Octane is mixed with Heptain to give an octane number. 98% octane and 2% heptain would give 98 octane. Other fuels are measured against these sorts of mixtures in terms of how much detonation occurs and when they are the same as a given heptain/octane mix this is how their RON (Research Octane Number) is defined.

Back to your question though – no I have never tried it in a Noble, nor do we have a Noble to try it in yet

MisterX

656 posts

257 months

Monday 1st March 2004
quotequote all
LaurenceFrost said:
The whole idea of high-octane fuel is to diminish detonation (abnormal combustion). If the car does not suffer from detonation as a given boost level there are very few advantages in paying out a fortune for higher-octane fuels.

Shell Optimax is slightly different. It’s not the higher-octane rating that increases performance but the magic Shell has worked to make it burn faster. Couple this with the fact my car is mapped around 98 RON and this is why you’ll find me at a Shell forecourt instead of an Esso one or anywhere else.


Octane is mixed with Heptain to give an octane number. 98% octane and 2% heptain would give 98 octane. Other fuels are measured against these sorts of mixtures in terms of how much detonation occurs and when they are the same as a given heptain/octane mix this is how their RON (Research Octane Number) is defined.

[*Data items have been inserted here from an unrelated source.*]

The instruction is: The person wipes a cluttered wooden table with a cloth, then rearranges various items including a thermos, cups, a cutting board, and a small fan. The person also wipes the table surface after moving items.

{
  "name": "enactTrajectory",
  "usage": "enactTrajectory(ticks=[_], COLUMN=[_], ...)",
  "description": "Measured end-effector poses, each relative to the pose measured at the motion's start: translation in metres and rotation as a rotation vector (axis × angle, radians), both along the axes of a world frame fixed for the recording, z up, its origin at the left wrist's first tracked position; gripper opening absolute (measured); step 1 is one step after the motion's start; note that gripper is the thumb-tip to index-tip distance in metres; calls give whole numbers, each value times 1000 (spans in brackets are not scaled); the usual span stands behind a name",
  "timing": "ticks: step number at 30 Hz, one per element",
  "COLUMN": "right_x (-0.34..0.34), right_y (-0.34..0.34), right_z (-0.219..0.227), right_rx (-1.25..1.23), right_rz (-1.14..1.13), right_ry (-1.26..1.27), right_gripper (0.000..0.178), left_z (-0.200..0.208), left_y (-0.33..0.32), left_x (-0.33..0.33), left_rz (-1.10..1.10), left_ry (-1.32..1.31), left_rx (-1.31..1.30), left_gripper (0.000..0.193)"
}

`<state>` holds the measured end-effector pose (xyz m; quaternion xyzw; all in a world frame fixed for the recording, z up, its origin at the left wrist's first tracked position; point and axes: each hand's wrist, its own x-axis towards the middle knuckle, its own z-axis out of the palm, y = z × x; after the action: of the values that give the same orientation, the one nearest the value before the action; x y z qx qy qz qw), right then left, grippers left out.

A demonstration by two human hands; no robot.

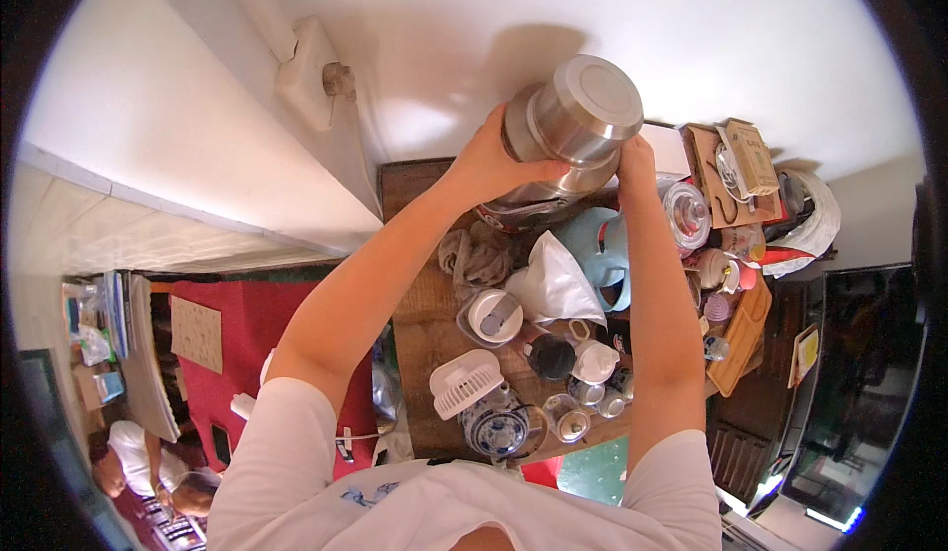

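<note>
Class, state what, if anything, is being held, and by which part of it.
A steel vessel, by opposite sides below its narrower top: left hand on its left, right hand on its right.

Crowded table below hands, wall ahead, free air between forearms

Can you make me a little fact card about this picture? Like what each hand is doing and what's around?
Left hand: gripping the left side of the steel container
Right hand: on its right side, fingers partly hidden
Steel container: shiny, round, stepped, tilted
Table: brown wood, crowded
On the table: white bag, blue-and-white pot
Behind: white wall
</note>
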<state>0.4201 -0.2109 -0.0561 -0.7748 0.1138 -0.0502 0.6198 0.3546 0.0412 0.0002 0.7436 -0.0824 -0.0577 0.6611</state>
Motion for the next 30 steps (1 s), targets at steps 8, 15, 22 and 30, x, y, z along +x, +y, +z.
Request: enactTrajectory(ticks=[8, 15, 22, 30], right_x=[-24, -32, -25, -46], right_y=[-13, -26, -42, -41], right_z=[24, 47, 34, 34], right_rx=[-412, -280, -590, -567], right_rz=[332, 544, 570, 528], right_ry=[-67, 79, -70, -119], right_gripper=[42, 38, 46, 43], left_z=[-73, -176, -201, -188], left_y=[26, 59, 36, 112], left_x=[-50, -91, -77, -119], left_rz=[506, -476, -735, -602], left_ry=[-121, -507, -386, -82], left_rx=[128, 726, 1088, 1251], left_gripper=[64, 60, 70, 74])
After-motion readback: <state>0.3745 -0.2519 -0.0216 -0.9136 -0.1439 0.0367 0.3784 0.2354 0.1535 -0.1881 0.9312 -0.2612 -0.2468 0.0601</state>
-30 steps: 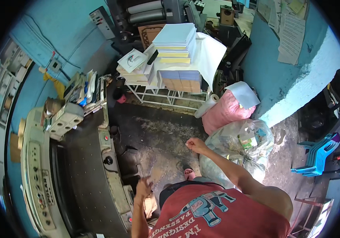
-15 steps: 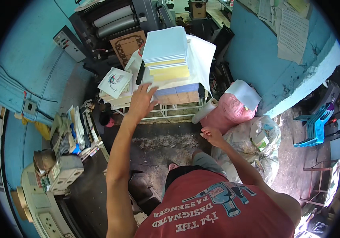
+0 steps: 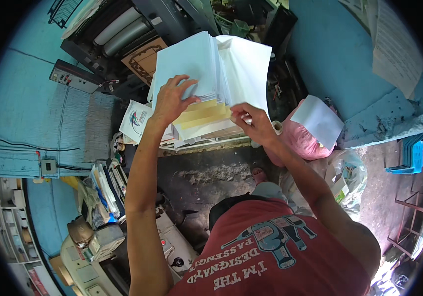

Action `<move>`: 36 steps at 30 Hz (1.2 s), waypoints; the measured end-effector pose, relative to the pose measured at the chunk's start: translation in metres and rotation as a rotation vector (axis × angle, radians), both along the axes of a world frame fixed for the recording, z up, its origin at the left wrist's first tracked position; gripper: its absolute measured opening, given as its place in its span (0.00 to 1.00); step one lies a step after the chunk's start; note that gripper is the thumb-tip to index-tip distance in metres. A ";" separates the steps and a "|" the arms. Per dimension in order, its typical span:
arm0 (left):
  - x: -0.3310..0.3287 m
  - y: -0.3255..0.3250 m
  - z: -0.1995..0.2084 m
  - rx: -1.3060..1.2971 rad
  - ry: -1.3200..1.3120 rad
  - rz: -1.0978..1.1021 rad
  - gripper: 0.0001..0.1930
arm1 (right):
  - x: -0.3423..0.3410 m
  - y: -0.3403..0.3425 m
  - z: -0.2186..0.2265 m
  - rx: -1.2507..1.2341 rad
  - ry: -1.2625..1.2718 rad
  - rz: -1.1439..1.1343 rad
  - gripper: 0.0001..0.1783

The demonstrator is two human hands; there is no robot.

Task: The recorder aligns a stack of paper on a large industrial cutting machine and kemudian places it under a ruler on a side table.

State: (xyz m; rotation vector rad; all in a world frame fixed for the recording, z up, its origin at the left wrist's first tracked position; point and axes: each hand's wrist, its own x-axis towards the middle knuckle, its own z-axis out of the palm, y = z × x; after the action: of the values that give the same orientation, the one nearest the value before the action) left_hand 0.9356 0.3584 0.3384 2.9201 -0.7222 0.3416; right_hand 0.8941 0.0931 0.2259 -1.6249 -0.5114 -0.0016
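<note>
A tall stack of white paper sheets (image 3: pixel 184 61) stands on a table, with yellow sheets (image 3: pixel 204 114) jutting out of its near side. My left hand (image 3: pixel 172 98) is over the stack's near left part, fingers apart and thumb out, holding nothing. At the near right corner, beside the yellow sheets' ends, is my right hand (image 3: pixel 252 122) with its fingers curled in. Whether any sheet is pinched between those fingers is hidden. A large white sheet (image 3: pixel 246 74) spreads out under the stack and to its right.
Left of the stack lies a white printed sheet (image 3: pixel 135 121). A dark machine with rollers (image 3: pixel 122 29) stands behind. On the right are a pink sack (image 3: pixel 302 133) topped with paper and a clear plastic bag (image 3: pixel 352 177). Blue stacked chairs (image 3: pixel 413 153) stand farther right.
I have come closer to the paper stack. My right hand has risen from beside the pink sack to the stack's near right corner. My left hand has moved over the stack's near edge.
</note>
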 end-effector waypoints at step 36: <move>0.010 -0.044 0.001 0.068 0.088 0.131 0.41 | 0.019 0.056 -0.007 0.670 0.376 0.231 0.37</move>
State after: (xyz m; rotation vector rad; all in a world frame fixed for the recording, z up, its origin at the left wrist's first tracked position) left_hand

Thank you for an informative and interesting explanation. I have learned something.

obes

Original Poster:

3,298 posts

251 months

Monday 1st March 2004
quotequote all
What about the new BP 'Ultimate' ?

RichardD

3,608 posts

252 months

Monday 1st March 2004
quotequote all
obes said:
What about the new BP 'Ultimate' ?


www.pistonheads.co.uk/gassing/topic.asp?h=0&f=23&t=84705

V6GTO

11,579 posts

249 months

Tuesday 2nd March 2004
quotequote all
Nice post Laurence, I've learned from it.